State the count of lines in this material that hold the string "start" and add nothing.

[Data supplied]
================================
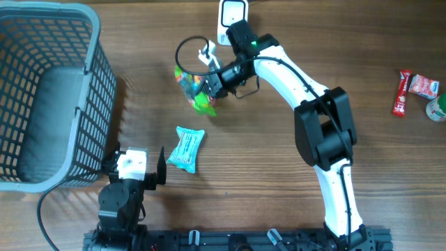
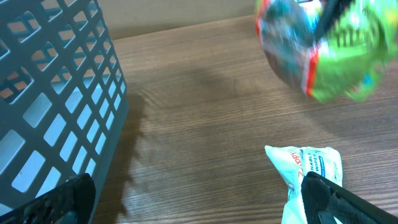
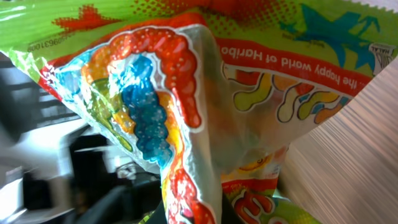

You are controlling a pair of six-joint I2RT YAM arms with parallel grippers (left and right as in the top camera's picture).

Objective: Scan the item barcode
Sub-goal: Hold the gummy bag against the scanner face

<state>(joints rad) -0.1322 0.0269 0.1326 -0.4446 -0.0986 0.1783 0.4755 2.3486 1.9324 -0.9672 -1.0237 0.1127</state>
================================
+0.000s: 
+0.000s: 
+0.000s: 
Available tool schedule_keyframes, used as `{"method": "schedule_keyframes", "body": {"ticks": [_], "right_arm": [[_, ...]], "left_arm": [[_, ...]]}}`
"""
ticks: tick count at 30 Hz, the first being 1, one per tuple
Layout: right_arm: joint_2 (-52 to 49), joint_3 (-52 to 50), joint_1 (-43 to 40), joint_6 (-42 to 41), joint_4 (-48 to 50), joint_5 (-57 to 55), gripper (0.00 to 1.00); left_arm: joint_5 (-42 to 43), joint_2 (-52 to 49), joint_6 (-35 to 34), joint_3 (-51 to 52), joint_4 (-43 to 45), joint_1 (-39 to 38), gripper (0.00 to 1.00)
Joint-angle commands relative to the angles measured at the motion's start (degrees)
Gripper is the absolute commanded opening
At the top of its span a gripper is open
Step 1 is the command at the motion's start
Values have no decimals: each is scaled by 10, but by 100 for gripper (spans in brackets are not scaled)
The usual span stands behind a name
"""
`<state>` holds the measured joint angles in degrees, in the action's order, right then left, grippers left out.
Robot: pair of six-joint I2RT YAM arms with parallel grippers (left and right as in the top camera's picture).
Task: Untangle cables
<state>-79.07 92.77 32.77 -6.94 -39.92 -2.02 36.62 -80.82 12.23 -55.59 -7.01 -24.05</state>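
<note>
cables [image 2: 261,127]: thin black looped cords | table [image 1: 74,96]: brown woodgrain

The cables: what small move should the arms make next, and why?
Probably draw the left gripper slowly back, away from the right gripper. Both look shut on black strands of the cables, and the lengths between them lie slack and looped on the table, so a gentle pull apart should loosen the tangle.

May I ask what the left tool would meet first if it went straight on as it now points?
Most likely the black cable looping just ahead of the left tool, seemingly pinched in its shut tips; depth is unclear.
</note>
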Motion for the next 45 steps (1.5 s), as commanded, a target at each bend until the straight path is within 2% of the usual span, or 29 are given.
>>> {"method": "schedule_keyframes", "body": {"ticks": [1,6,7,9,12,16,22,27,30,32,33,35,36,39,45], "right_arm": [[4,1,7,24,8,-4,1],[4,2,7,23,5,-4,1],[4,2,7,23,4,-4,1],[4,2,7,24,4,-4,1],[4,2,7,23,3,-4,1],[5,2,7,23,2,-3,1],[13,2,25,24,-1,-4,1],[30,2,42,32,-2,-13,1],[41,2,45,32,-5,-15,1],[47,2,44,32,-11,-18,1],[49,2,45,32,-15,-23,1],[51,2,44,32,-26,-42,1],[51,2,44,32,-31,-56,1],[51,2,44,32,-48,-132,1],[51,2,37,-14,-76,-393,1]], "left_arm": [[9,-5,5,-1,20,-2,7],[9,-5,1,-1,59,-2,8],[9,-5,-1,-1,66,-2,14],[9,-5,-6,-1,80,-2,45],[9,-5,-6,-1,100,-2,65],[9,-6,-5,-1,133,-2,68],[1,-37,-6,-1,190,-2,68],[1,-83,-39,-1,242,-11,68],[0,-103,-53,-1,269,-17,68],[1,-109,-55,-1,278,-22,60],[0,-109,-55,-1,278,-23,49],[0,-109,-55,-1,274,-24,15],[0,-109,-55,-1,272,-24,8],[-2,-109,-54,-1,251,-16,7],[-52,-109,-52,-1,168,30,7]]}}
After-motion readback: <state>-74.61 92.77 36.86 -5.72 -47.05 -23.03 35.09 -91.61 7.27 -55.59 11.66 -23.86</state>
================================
[Answer to the exercise]
2